The study evaluates multiple surgical corridors to the cranial and spinal regions and involves detailed measurement of the volume of work and exposed anatomical area attainable with each approach. Additional technical objectives include the analysis of anatomical variations that may influence surgical execution, and the validation of new surgical techniques and instruments in a controlled laboratory environment.

All dissections will be carried out on cadaveric specimens voluntarily donated according to Italian legislation on post-mortem body donation (Law No. 10/2020). Procedures will be performed by trained neurosurgeons using standard microsurgical techniques. Quantitative measurements of exposure areas and operative volumes will be obtained using dedicated imaging software, including BrainChop.

The study also incorporates structured evaluations of technical difficulty and surgeon experience. After completing each approach, operating surgeons will provide standardized ratings of perceived difficulty, visibility of target structures, and usability of any new surgical tools or techniques tested. These assessments contribute to the systematic validation of surgical methods and instrumentation in the preclinical setting.

In addition, the study supports surgical education by integrating structured dissection sessions. Participants (surgeons or trainees) will complete pre- and post-training assessments to evaluate procedural understanding, anatomical knowledge, and perceived skill acquisition.
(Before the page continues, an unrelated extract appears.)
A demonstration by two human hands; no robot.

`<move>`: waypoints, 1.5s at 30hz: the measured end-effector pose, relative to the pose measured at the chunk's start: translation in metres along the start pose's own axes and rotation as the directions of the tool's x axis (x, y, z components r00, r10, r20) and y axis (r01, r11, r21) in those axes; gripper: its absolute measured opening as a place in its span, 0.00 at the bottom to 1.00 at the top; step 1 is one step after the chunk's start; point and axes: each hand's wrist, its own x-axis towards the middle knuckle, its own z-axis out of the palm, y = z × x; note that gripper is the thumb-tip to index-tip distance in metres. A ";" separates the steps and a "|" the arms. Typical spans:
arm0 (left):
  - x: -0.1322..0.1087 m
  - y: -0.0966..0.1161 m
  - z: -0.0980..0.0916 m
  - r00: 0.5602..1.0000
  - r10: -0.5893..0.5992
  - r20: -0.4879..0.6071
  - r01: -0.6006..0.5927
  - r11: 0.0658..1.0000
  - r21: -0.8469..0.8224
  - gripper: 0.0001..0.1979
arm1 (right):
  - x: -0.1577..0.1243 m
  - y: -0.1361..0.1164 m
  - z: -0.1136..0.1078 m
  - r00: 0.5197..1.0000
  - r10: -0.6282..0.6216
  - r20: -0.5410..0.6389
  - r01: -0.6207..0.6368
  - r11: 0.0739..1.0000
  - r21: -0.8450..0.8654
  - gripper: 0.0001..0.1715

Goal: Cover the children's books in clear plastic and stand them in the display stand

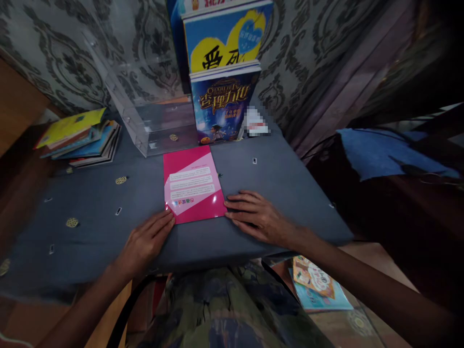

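Observation:
A glossy pink book (190, 159) with a pale text panel lies on the grey tablecloth, its print upside down to me. At its near left corner, my left hand (148, 239) has its fingers close together, gripping the corner. My right hand (259, 217) rests by the near right corner with fingers stretched out and a little apart, the tips touching the book's edge. Just beyond stands a dark blue book (223, 106) with gold lettering, and behind it a blue and yellow book (228, 38).
A clear acrylic holder (137, 116) stands left of the upright books. Farther left is a pile of books (85, 137) under a yellow one. A patterned curtain (297, 53) hangs behind the grey-covered table (90, 251). More books (321, 285) lie below the table at right.

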 end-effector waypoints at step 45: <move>0.102 -0.098 0.078 0.881 -0.459 0.112 0.450 0.888 0.096 0.23 | 0.115 0.085 0.032 0.901 0.394 0.183 -0.304 0.872 -0.384 0.42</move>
The study will enroll 35 cadaveric specimens over a three-year period. No drugs or implantable medical devices will be used. All specimens will be stored and handled according to institutional anatomical laboratory standards.
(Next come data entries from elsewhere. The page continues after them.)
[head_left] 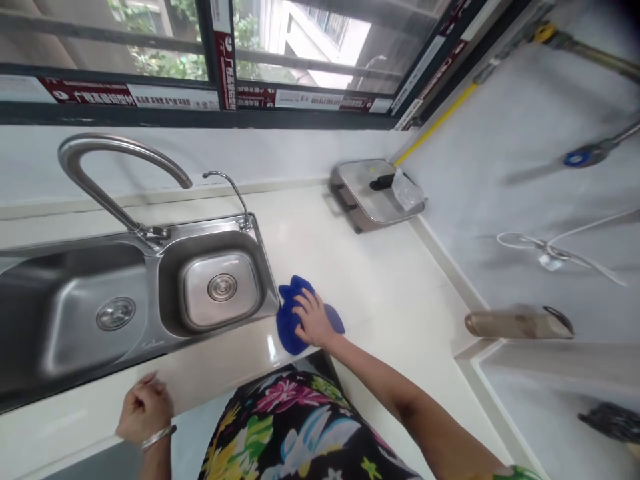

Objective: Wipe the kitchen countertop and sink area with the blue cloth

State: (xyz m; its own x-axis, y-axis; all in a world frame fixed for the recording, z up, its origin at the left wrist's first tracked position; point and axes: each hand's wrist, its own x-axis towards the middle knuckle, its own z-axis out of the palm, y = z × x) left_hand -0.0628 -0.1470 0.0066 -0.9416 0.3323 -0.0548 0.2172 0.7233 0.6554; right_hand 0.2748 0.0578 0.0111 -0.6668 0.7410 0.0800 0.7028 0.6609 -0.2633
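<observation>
A bunched blue cloth [291, 319] lies on the white countertop [370, 280], against the right end of the steel sink. My right hand [315, 317] is on top of it, palm down, with fingers bent over the fabric. Some of the cloth sticks out beyond the fingers and beside the wrist. Over the counter's front edge, below the sink, my left hand [145, 408] is loosely curled and slightly blurred. No object shows in it.
The double-bowl sink [153, 280] fills the left side, with a tall curved faucet [107, 180] and a thin small tap [235, 190] behind it. A rectangular pan [370, 200] with a clear plastic bag stands in the back right corner. A yellow pipe [440, 120] runs up the wall.
</observation>
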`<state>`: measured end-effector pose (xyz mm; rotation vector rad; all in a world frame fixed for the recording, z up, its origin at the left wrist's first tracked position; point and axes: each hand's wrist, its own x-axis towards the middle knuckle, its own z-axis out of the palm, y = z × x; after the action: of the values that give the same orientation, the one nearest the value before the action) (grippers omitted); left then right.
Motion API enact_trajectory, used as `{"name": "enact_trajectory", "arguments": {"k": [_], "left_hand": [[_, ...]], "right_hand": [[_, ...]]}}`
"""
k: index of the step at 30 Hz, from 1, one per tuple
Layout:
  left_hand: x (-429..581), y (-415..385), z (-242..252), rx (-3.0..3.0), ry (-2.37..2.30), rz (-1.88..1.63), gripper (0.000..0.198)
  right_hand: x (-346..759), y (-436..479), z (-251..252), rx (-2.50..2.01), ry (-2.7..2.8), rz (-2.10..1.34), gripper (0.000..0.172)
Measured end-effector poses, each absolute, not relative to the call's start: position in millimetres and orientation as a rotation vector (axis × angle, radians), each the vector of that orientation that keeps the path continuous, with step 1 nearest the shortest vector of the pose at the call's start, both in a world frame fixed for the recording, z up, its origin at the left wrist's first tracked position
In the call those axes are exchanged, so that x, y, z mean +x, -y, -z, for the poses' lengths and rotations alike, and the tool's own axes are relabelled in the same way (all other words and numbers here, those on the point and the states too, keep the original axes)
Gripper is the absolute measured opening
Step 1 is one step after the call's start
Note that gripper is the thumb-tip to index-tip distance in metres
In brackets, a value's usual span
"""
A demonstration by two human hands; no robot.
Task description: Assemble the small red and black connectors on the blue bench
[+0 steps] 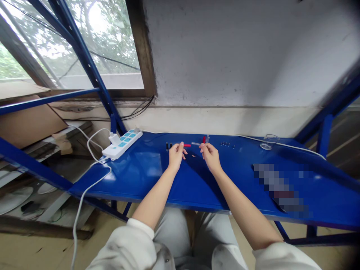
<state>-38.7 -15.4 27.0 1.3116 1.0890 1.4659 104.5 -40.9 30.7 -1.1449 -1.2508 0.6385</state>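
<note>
White sleeves (123,247) end at a left hand (176,155) pinching a red rod (187,145) and a right hand (210,157) pinching a clear tube (196,143), ends aligned, right of the power strip (122,144).

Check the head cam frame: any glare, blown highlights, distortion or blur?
Head view: the window is blown out at top left; glare sits on the blue tabletop beside the power strip; wide-angle distortion bends the blue shelf upright; a pixelated patch obscures the right; shadow lies beside the right hand.
</note>
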Motion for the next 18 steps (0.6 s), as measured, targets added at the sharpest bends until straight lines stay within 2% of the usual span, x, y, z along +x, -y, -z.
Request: {"name": "enact_trajectory", "arguments": {"k": [6,18], "left_hand": [[-35.0,19.6,-27.9,1.44,-0.958,-1.258,0.037],[-35.9,18.5,-25.2,1.525,-0.979,-1.337,0.037]], "right_hand": [[101.6,39.2,-29.1,-1.132,1.315,-0.741,0.036],[99.0,39.3,-24.7,-1.108,1.503,-0.903,0.028]]}}
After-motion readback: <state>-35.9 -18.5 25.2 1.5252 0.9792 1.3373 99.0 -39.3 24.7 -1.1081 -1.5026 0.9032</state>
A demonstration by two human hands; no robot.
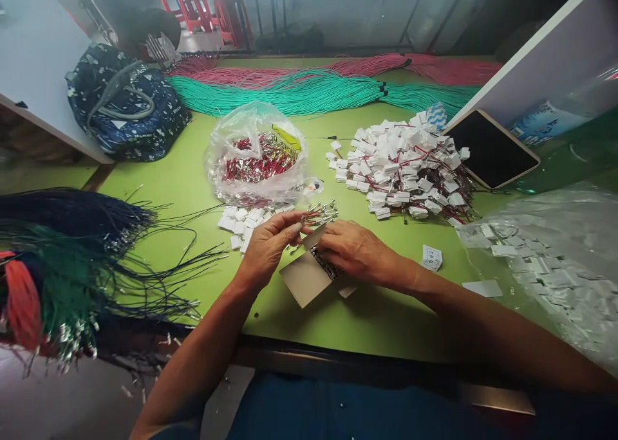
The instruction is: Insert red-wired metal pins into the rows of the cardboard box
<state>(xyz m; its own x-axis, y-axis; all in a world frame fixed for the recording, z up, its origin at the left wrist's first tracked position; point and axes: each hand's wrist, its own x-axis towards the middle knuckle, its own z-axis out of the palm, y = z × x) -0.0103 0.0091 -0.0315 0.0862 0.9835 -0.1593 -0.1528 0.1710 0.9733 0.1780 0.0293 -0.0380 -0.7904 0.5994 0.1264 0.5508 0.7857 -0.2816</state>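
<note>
At the near middle of the green table (183, 176), our left hand (268, 244) pinches a small pale piece (295, 226) just beyond the open cardboard box (303, 279). Our right hand (355, 250) lies curled over the box, but we cannot tell its grip. A nudge from either wrist could tip the box and scatter its dark parts (326, 264) among the red cords (319, 213).

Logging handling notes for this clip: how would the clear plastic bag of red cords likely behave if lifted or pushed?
The clear plastic bag looks thin and crumpled, so it would probably sag and deform rather than slide whole. The red cords heaped loosely inside would likely shift, dragging its weight to one side.
</note>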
The statistical analysis plan includes descriptive and comparative analyses. Quantitative variables-such as exposure area, volume of work, and operative time-will be summarized as mean ± standard deviation (SD). Qualitative variables-such as visibility scores or difficulty ratings-will be reported as absolute and relative frequencies. For pre- and post-training comparisons, the paired t-test or Wilcoxon signed-rank test will be applied depending on data distribution. Comparisons of operative time or exposure metrics across techniques will be performed using Analysis of Variance (ANOVA) or the Kruskal-Wallis test. Statistical significance will be defined as p < 0.05. All analyses will be conducted using Stata statistical software (StataCorp LLC, College Station, TX, USA).